- **Work instructions**: In the entries that follow, repeat exactly the lines from the one that has "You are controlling" through the one that has "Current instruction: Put", but omit pictures.

Segment Open

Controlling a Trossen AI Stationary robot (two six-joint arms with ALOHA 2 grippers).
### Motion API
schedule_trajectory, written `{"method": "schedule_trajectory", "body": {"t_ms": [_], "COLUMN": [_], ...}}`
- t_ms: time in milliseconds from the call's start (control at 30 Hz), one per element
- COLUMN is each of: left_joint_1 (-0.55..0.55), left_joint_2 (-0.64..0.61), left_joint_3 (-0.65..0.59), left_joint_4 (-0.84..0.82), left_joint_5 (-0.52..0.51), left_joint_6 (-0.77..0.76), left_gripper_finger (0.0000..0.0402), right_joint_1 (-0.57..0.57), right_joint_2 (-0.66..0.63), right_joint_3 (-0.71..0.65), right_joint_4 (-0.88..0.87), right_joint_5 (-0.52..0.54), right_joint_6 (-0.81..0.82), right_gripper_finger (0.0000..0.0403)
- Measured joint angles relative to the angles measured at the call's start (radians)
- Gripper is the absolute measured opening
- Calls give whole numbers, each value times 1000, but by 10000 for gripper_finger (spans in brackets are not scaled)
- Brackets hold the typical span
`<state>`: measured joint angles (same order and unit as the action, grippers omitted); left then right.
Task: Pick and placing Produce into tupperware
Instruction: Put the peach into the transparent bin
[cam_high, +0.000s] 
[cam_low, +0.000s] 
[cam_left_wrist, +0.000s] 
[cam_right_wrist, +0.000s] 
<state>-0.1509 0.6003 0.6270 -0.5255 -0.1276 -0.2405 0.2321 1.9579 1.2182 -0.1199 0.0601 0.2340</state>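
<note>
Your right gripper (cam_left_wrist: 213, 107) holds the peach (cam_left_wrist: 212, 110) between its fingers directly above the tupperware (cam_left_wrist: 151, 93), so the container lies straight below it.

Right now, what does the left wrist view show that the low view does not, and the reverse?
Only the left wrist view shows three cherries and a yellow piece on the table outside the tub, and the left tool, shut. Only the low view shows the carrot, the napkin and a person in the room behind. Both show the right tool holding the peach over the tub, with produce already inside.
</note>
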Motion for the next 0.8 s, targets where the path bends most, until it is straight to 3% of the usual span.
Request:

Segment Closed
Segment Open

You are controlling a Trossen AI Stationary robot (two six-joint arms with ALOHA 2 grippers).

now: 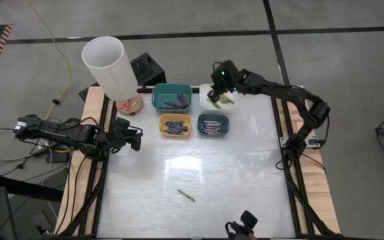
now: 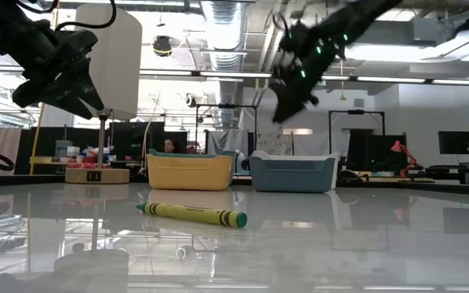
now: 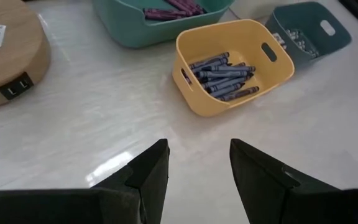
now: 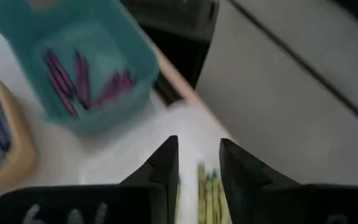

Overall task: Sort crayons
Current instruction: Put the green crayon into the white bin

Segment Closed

- **Result of this task**:
You are controlling a Trossen AI Stationary robot (two six-joint arms with ALOHA 2 grippers).

now: 
now: 
now: 
now: 

Overall task: Sort crayons
Current instruction: Put the green crayon into the white bin

The output is now finished.